“IYA! GUE EMANG BENCI SAMA LO. GUE GAK CINTA SAMA LO. PERNIKAHAN INI TERPAKSA! GUE UDAH PUNYA PACAR! LO NGERUSAK SEMUANYA!” teriakku sudah tidak tahan lagi. Aku berdiri dan ingin bergegas pergi, namun Ali menarikku dan menghempaskan tubuhku keranjang. Mengurungnya dengan tubuh kekarnya.
“Ngaa..ngaapain lo?” tanyaku tergagap. Jujur aku gugup saat wajah Ali hanya berjarak beberapa centi saja dari wajahku.
“Menurut lo?” Bisik Ali tepat didepan bibirkuku. Oh God! Tolong aku!
“Gue nggak peduli! Lo terpaksa, lo nggak cinta gue, lo benci gue, ataupun lo sudah punya pacar!” Aku membulatkan mataku ketika bibirnya menyentuh bibirku. Melumatnya. Aku diam. Tidak berniat sama sekali membalasnya.
“Bahkan kalo gue minta cerai?”
“Gue ngga akan pernah cerain Lo.”
“Kenapa? Lo cinta sama gue? ngga, 'kan?” ucapku disela ciuman. Ali melepas pungutan bibirnya dan menatapku tajam.
“Iya Gue cinta sama Lo, dan Gue bakal buat lo cinta sama gue,” ucapnya kembali melumat bibirku. Cinta?
“Bullshit,” desisku. Ali masih melumat bibirku. Sial! dia menggigit bibir bawahku. Hal ini membuatku mau tidak mau membuka mulutku. Kesempatan ini digunakannya untuk menerobos masuk kedalam mulutku.
Aku mendorong dadanya agar menghentikan ciuman panas ini. Aku meraup oksigen sebanyak mungkin. Shit! Apa dia ingin membunuhku?
Hal ini tidak berlangsung lama, Ali kembali mencium keningku, kedua mataku, ujung hidungku, dan yang terakhir bibirku. Melumatnya sekilas, kemudian beralih pada leherku. Dia menggigit dan mengecapnya memberi tanda kepemilikannya disana. Tangannya mulai menelusup memasuki dressku. Sial!
“Maaf,” ucap Ali mengusap wajahnya kasar, kemudian bangkit dari atas tubuhku. “Apapun yang terjadi, Aku tidak akan pernah menceraikanmu,” ucapnya dingin, Aku mengalihkan pandanganku ketika mata legamnya menatapku.
Ali merapikan kemejanya kemudian beranjak pergi meninggalkanku. Sangat mirip seperti pelacur. Tanpa sadar air mataku sudah membanjiri pipiku. Aku terisak pelan.
“Egois, Bangsat Lo Ali!”
Ucapan Ali kembali terngiang diotakku. Gue cinta sama Lo. Empat kata yang mampu membuat sekujur tubuhku menegang. Cinta? Bullshit!

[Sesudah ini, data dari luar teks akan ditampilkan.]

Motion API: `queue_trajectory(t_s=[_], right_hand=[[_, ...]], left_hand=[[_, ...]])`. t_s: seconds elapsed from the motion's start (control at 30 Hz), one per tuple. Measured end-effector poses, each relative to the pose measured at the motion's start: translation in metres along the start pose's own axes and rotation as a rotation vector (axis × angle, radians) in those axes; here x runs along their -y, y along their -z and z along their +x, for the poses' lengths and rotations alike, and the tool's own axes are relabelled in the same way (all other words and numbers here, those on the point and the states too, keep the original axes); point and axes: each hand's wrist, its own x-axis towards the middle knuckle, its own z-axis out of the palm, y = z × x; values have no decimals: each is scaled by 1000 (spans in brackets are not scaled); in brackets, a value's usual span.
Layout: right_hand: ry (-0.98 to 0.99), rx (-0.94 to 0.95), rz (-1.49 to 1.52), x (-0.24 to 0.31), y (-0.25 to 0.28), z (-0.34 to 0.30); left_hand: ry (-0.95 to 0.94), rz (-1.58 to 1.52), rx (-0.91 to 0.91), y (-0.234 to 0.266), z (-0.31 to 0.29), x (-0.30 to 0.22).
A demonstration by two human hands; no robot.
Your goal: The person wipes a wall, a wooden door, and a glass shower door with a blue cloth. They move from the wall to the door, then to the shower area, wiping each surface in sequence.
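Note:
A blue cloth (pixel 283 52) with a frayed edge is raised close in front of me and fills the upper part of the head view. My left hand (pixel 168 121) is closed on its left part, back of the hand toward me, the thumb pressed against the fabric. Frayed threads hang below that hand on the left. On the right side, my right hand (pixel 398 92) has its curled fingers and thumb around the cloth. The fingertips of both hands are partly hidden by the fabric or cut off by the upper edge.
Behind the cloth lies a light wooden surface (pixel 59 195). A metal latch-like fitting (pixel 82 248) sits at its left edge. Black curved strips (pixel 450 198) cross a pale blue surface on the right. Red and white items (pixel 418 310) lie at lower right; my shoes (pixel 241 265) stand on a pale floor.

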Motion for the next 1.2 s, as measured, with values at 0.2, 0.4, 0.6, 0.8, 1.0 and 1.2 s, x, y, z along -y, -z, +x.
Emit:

Aku menarik selimut menutupi tubuhku yang sudah terjamah oleh Ali. Tanpa sadar Aku mulai terlelap.
***
ALI
Aku mengusap wajahku kasar setelah keluar dari kamar. Aku menggerutuki kebodohanku. Apa yang sudah ku lakukan tadi? Kenapa bisa lost control seperti tadi? Bukankah kebodohanku tadi dapat membuat Prilly semakin membenciku. Bodoh Ali! Bodoh!
Jujur dadaku terasa sakit ketika Prilly mengatakan bahwa dirinya merasa begitu tersiksa dengan pernikahan ini. Dia membenciku, bahkan menginginkan pernikahan ini berakhir. Aku mencintainya? Yah. Aku memang sudah mencintainya, entah sejak kapan rasa ini tumbuh.
Aku membuka kasar pintu ruang kerjaku, kemudian mendudukan diriku pada sofa panjang disamping rak buku. Berdiam disini mungkin dapat menenangkan pikirannya.
***
AUTHOR
Pagi ini entah ada angin apa yang lewat menerobos tubuh Prilly. Pasalnya hari ini Prilly sedang memasak. Jujur semenjak menikah dengan Ali, dia tidak pernah sekalipun membuatkan Ali sarapan. Baru kali ini dia sedang berkutat di dapur, sedikit bingung dengan peralatan didapur. Yah. Memang Prilly tidak bisa memasak, dari kecil dia tidak pernah memegang peralatan dapur. Menjadi istri yang sebenarnya, tidak buruk bukan?